#### [Task]
Where an image appears in the data, omit it and reproduce the rest exactly.
★ ★ ★ ★
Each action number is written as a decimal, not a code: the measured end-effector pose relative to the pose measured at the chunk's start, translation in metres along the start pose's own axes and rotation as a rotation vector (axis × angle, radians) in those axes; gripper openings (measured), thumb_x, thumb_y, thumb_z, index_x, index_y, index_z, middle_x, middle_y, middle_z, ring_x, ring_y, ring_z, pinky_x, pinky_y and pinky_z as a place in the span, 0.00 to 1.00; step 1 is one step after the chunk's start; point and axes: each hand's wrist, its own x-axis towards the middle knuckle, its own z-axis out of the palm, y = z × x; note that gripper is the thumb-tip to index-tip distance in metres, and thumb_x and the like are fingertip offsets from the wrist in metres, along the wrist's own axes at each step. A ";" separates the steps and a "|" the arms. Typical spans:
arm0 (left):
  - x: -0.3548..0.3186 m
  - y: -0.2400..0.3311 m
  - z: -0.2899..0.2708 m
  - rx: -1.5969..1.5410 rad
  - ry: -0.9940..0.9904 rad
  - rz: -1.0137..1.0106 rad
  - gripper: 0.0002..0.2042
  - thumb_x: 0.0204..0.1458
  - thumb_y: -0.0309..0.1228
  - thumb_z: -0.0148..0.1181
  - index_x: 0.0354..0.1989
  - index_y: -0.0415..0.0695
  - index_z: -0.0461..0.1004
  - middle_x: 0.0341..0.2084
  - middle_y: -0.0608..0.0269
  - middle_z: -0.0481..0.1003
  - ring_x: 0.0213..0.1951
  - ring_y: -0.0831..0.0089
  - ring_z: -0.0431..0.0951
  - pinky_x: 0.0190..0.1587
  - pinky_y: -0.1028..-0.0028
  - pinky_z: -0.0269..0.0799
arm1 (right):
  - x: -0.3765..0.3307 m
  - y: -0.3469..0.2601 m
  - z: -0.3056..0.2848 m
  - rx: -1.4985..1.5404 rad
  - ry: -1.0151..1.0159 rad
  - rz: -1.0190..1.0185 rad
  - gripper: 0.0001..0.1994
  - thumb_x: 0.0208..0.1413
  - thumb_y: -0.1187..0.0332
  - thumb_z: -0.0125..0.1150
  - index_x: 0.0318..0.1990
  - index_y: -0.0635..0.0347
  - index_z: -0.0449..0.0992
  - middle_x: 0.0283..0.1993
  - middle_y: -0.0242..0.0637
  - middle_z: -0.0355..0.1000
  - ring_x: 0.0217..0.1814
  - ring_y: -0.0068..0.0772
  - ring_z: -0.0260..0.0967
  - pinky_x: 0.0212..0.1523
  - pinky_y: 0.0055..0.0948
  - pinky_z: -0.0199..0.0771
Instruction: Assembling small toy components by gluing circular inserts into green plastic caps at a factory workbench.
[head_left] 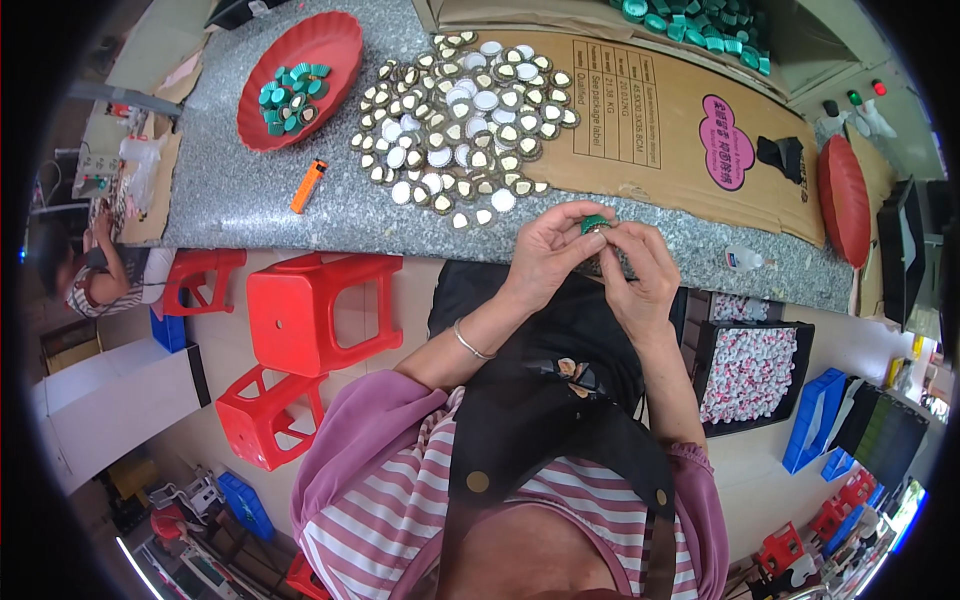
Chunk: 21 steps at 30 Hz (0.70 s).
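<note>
Near the table's front edge, my left hand (546, 258) and my right hand (643, 268) meet around a small green fluted cap (594, 222). Fingertips of both hands pinch it from either side; part of it is hidden by them. Just beyond lies a heap of round pieces with scalloped dark edges and white or cream centres (483, 101), partly on the granite table (215, 190) and partly on a flattened cardboard sheet (630, 165). A red fluted dish (335, 75) at the far left holds several green caps (290, 95).
An orange slim tool (308, 187) lies left of the heap. More green caps (700, 28) sit at the back right. Right of the cardboard stand a red dish (843, 200) and a small clear container (743, 258). Red stools (290, 312) are to my left; another person (105, 275) sits beyond.
</note>
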 end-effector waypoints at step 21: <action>-0.003 -0.006 -0.004 0.118 0.039 0.002 0.11 0.53 0.20 0.50 0.45 0.37 0.69 0.41 0.59 0.73 0.42 0.77 0.73 0.47 0.77 0.68 | -0.004 -0.003 0.008 0.201 0.087 0.303 0.07 0.43 0.81 0.61 0.33 0.65 0.76 0.31 0.39 0.73 0.30 0.27 0.72 0.33 0.21 0.71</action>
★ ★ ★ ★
#### [Solution to this exercise]
Each action number is written as a decimal, not a code: the measured end-effector pose relative to the pose measured at the chunk's start, translation in metres along the start pose's own axes and rotation as a rotation vector (axis × angle, radians) in those axes; gripper openings (measured), thumb_x, thumb_y, thumb_z, index_x, index_y, index_z, middle_x, middle_y, middle_z, ring_x, ring_y, ring_z, pinky_x, pinky_y and pinky_z as a place in the span, 0.00 to 1.00; step 1 is one step after the chunk's start; point and axes: each hand's wrist, its own x-axis towards the middle knuckle, its own z-axis out of the palm, y = z × x; note that gripper is the thumb-tip to index-tip distance in metres, and thumb_x and the like are fingertip offsets from the wrist in metres, along the wrist's own axes at each step. A ";" separates the steps and a "|" the arms. Typical spans:
arm0 (left):
  - x: -0.3548..0.3186 m
  - y: -0.2400..0.3311 m
  - z: -0.2899..0.2708 m
  - rx: -1.5969..1.5410 rad
  - ry: -0.9940..0.9904 rad
  - rz: -1.0137..1.0106 rad
  - gripper: 0.0002..0.2042
  - thumb_x: 0.0204..0.1458
  - thumb_y: -0.0309..0.1228
  - thumb_z: -0.0148..0.1181
  - index_x: 0.0354..0.1989
  - index_y: -0.0415..0.0695
  - index_z: -0.0461..0.1004
  - middle_x: 0.0341..0.2084
  - middle_y: -0.0608..0.0269
  - middle_z: -0.0481..0.1003
  - ring_x: 0.0213..0.1951
  - ring_y: -0.0831..0.0089
  - ring_z: -0.0431..0.0951
  - pinky_x: 0.0190..0.1587
  - pinky_y: -0.1028..-0.0028
  - pinky_z: -0.0269..0.0799
arm1 (right):
  - x: -0.3765..0.3307 m
  - y: -0.3469..0.2601 m
  - z: -0.3056..0.2848 m
  - rx: -1.4985..1.5404 rad
  - ry: -1.0151..1.0159 rad
  - rz: -1.0190..1.0185 rad
  - gripper: 0.0001..0.1994
  - thumb_x: 0.0208..0.1413
  - thumb_y: -0.1187..0.0332
  - thumb_z: -0.0125..0.1150
  - index_x: 0.0318..0.1990
  - index_y: -0.0635..0.0347
  - index_z: -0.0449..0.0992
  - middle_x: 0.0283..0.1993
  - middle_y: -0.0242..0.0637
  - middle_z: -0.0355..0.1000
  - ring_x: 0.0217..0.1814
  - ring_y: -0.0068..0.0772
  - ring_z: -0.0260..0.0967
  - pinky_x: 0.0212..0.1523
  - pinky_y: 0.0055..0.0948
  - pinky_z: -0.0199..0.0771
Instruction: Assembling small toy components by gluing circular inserts into green plastic caps at a factory workbench.
[head_left] 
Chunk: 21 steps at 30 Hz (0.70 s).
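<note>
Near the table's front edge, my left hand (546, 258) and my right hand (643, 268) meet around a small green fluted cap (594, 222). Fingertips of both hands pinch it from either side; part of it is hidden by them. Just beyond lies a heap of round pieces with scalloped dark edges and white or cream centres (483, 101), partly on the granite table (215, 190) and partly on a flattened cardboard sheet (630, 165). A red fluted dish (335, 75) at the far left holds several green caps (290, 95).
An orange slim tool (308, 187) lies left of the heap. More green caps (700, 28) sit at the back right. Right of the cardboard stand a red dish (843, 200) and a small clear container (743, 258). Red stools (290, 312) are to my left; another person (105, 275) sits beyond.
</note>
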 end-effector waypoints at step 21: <action>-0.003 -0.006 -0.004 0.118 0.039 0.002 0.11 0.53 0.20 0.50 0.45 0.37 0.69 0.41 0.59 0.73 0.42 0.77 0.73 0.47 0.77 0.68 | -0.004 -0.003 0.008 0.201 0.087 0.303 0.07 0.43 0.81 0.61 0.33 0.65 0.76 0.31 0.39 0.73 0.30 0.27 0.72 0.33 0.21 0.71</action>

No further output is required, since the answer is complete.